CSRS & FERS Medical Disability Retirement: Against Reason

Last Updated on May 25, 2011 by FERS Disability Attorney

One can put in all of the necessary and requisite effort into preparing, formulating and filing a Federal Disability Retirement application under FERS or CSRS, obtain a comprehensive medical narrative report with supportive office and treatment notes, verifying MRIs and other diagnostic evidence, follow the informational guidelines from various research sources — and provide a compelling case based upon rational and reasoned argumentation — and still get a denial from the Office of Personnel Management.  

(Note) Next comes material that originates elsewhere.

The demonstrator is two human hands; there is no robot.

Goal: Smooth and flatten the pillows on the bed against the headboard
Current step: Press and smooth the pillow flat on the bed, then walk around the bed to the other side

This happens often enough, and one must conclude that, even when a Federal Disability Retirement application is prepared with the utmost of care and effort, a decision of denial can be issued against reason, or the reasons provided are selectively chosen and manufactured.  It is therefore well to understand the entirety of a Federal Disability Retirement process as necessarily involving multiple stages, with internal checks and balances to ensure the “fairness” of the administrative procedure.

Thus, the first two stages of the process (the Initial Stage; then the Reconsideration Stage) are internally reviewed by the Office of Personnel Management.  The Third and Fourth Stage of the process (an appeal to the Merit Systems Protection Board; a Petition for Full Review) may be considered as “administrative judicial review” stages.  Then, an appeal to the U.S. Federal Circuit Court of Appeals.  

Each stage allows for a “check” upon the other stages of the process, and by imposing the right of the disability retirement applicant to access such “checks”, it allows for the “balance” of the process — thereby (hopefully) negating and nullifying what may have initially been an irrationally-based decision.  

As Western Culture has a history of recognizing the power of rationality, it is well that an institutionalized process of “checks and balances” attempts to supersede legal decisions which go against reason.